Dans une vidéo de l’au-delà, l’autre tueur, Amedy Coulibaly, se revendique de l’Etat Islamique pour venger les attaques faites aux Musulmans. Ces reproches sont fondés, même si les tentatives pour apporter une réponse font mal. La France s’est opposée à la guerre contre l’Irak, ISIS et al-Qaïda sont des ennemis jurés et tous deux ont massacrés un bon nombre de Musulmans. Non seulement la moralité est en faillite mais la logique tordue.

Mais les Islamistes ne sont pas seuls avec leurs contradictions.
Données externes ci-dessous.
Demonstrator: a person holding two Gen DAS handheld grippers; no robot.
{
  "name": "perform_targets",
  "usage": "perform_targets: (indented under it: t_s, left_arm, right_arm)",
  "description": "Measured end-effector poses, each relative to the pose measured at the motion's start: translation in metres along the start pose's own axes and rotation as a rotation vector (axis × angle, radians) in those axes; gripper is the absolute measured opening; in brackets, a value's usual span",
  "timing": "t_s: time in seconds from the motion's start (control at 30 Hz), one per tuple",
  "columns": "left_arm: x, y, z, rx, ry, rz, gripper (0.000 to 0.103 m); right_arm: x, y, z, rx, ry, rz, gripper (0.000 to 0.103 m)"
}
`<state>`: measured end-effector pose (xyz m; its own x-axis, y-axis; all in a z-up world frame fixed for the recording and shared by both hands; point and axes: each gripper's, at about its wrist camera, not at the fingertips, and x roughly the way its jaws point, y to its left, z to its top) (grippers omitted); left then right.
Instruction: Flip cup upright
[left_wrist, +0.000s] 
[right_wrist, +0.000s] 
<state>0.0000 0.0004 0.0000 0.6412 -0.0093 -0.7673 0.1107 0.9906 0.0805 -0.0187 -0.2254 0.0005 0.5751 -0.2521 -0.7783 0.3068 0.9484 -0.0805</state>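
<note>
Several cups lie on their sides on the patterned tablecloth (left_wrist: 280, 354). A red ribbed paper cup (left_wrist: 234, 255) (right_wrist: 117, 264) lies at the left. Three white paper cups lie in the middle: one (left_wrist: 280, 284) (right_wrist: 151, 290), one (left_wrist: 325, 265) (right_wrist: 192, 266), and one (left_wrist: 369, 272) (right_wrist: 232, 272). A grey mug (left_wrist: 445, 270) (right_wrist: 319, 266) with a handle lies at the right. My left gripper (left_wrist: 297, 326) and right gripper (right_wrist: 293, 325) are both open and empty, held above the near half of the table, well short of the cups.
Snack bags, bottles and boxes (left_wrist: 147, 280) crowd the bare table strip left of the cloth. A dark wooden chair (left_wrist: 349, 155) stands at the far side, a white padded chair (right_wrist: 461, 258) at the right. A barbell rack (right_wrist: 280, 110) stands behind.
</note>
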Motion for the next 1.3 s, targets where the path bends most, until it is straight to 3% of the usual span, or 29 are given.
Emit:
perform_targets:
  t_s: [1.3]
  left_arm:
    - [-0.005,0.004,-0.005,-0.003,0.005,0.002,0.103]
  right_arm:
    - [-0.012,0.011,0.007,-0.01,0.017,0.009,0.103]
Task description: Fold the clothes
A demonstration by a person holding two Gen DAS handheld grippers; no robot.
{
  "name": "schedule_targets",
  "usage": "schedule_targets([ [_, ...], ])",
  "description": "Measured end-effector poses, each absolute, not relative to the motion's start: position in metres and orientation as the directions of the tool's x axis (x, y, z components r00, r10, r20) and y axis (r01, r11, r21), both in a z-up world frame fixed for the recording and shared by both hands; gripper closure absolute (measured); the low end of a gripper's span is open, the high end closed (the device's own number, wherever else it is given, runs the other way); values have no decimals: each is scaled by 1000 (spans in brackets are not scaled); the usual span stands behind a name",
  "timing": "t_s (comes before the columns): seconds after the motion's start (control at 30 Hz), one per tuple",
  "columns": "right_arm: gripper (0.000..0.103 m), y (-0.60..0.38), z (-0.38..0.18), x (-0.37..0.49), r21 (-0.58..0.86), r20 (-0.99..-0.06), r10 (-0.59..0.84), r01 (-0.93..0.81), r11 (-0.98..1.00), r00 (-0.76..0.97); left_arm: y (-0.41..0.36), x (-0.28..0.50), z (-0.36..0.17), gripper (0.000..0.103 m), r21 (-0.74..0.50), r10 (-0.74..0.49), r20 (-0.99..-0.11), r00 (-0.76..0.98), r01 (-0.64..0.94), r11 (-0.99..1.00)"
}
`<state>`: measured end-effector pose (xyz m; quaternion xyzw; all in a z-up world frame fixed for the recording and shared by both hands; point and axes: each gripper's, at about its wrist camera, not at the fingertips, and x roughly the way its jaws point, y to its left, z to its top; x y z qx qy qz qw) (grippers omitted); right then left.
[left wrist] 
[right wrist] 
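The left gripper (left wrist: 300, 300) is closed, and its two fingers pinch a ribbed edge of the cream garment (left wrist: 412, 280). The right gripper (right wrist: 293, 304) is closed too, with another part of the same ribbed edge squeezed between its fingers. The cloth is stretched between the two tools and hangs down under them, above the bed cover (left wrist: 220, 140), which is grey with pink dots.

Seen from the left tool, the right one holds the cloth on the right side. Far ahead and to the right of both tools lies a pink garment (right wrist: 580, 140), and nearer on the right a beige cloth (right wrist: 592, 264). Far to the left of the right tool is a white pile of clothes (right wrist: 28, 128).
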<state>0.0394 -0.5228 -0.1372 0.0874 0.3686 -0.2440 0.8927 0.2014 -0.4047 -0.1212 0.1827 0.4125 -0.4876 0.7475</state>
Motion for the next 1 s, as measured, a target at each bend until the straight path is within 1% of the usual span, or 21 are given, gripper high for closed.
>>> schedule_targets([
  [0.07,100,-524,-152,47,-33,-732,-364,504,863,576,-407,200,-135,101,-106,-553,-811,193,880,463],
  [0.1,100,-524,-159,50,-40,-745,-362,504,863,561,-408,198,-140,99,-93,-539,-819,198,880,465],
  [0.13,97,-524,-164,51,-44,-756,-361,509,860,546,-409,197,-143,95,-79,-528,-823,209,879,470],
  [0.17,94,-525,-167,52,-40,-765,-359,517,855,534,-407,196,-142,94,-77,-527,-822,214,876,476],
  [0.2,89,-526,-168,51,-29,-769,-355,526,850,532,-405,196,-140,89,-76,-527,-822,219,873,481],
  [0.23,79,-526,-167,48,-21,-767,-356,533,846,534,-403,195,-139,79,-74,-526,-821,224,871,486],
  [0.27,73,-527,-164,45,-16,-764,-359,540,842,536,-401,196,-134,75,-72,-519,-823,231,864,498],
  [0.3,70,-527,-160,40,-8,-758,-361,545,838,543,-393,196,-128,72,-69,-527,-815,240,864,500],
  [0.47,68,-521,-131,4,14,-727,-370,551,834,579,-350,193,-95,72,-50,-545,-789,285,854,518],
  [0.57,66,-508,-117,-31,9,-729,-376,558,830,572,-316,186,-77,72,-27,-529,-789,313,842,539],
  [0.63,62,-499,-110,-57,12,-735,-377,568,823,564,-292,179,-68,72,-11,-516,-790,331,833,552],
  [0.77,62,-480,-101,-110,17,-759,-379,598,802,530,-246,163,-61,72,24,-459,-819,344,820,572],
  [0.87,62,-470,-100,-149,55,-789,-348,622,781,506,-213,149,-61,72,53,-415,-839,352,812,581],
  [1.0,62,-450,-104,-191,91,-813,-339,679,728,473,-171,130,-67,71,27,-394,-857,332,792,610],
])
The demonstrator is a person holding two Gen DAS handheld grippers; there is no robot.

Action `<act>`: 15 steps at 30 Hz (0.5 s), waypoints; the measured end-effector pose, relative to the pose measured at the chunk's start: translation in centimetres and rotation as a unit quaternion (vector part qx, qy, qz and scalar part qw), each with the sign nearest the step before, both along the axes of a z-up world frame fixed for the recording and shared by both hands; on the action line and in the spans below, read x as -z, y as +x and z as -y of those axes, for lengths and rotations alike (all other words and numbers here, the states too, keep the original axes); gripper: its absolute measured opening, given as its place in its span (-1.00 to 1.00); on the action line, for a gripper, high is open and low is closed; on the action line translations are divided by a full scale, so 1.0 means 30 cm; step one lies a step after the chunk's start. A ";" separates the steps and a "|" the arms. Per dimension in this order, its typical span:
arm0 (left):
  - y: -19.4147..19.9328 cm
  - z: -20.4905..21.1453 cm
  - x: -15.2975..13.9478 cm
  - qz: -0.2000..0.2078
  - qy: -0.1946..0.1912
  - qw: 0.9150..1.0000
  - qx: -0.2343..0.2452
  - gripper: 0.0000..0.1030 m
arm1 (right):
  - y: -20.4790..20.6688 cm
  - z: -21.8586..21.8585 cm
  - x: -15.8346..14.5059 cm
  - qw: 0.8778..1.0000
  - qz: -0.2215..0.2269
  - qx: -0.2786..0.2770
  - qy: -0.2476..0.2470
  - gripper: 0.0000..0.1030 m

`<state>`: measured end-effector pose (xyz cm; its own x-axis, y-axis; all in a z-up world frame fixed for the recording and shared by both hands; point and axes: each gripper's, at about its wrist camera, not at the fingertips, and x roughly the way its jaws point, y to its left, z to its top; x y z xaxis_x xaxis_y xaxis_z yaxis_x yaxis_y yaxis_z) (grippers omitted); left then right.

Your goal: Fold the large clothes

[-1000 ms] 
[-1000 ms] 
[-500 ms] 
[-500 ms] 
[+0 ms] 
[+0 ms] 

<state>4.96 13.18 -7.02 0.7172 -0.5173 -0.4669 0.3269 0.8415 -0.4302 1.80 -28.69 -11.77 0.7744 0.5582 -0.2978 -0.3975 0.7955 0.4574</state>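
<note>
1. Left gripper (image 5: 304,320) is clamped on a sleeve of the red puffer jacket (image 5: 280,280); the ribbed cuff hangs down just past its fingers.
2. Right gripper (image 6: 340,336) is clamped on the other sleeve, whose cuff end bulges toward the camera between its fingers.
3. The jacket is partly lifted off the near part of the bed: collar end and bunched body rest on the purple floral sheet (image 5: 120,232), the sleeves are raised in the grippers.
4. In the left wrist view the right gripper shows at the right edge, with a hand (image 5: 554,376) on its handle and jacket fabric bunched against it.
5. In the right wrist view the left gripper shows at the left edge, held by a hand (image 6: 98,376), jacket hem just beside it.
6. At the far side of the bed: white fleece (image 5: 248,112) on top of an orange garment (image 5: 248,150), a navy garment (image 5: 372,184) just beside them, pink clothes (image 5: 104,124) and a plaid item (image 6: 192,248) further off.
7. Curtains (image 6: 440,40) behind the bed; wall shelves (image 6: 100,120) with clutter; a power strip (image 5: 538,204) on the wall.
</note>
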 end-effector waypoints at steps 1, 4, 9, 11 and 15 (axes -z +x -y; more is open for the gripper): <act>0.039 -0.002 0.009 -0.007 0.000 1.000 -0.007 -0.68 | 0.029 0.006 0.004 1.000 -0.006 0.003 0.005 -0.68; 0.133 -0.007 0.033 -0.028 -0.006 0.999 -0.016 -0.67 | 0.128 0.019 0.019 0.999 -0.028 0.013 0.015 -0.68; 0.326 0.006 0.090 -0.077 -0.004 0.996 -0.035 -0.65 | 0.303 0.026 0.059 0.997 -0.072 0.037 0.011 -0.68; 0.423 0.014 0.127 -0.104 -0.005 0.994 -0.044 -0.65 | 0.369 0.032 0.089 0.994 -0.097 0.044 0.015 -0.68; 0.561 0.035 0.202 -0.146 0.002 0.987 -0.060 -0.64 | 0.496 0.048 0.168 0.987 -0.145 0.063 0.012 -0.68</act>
Aujourd’hui est le jour anniversaire de l’ouverture de Guantanamo Bay. Etant donné la récente parution du rapport sur la torture, ou le rôle de la France dans la résistance au changement démocratique du Printemps arabe, beaucoup parmi ceux qui clament que c’est une bataille de la liberté contre le barbarisme ont un pied dans chaque camp. C’est la raison pour laquelle décrire ces attaques comme criminelles est à la fois axiomatique et inadéquat. Ils n’étaient pas en train de cambrioler une banque ni en train de se venger pour une affaire de territoire. La police anti-terroriste décrit ces assaut comme «  calmes et déterminés ». Ils sont entrés, ont demandés aux personnes présentes leurs noms et les ont exécutées. Coulibaly a tué une policière et un jogger avant de bloquer le supermarché kasher et de tuer quatre juifs. Ce n’étaient pour la plupart pas des cibles accidentelles. Ni des actes guidés par la folie. C’étaient des actes calculés de violence politique menés par l’allégeance incohérente de jeunes hommes abîmés et dangereux.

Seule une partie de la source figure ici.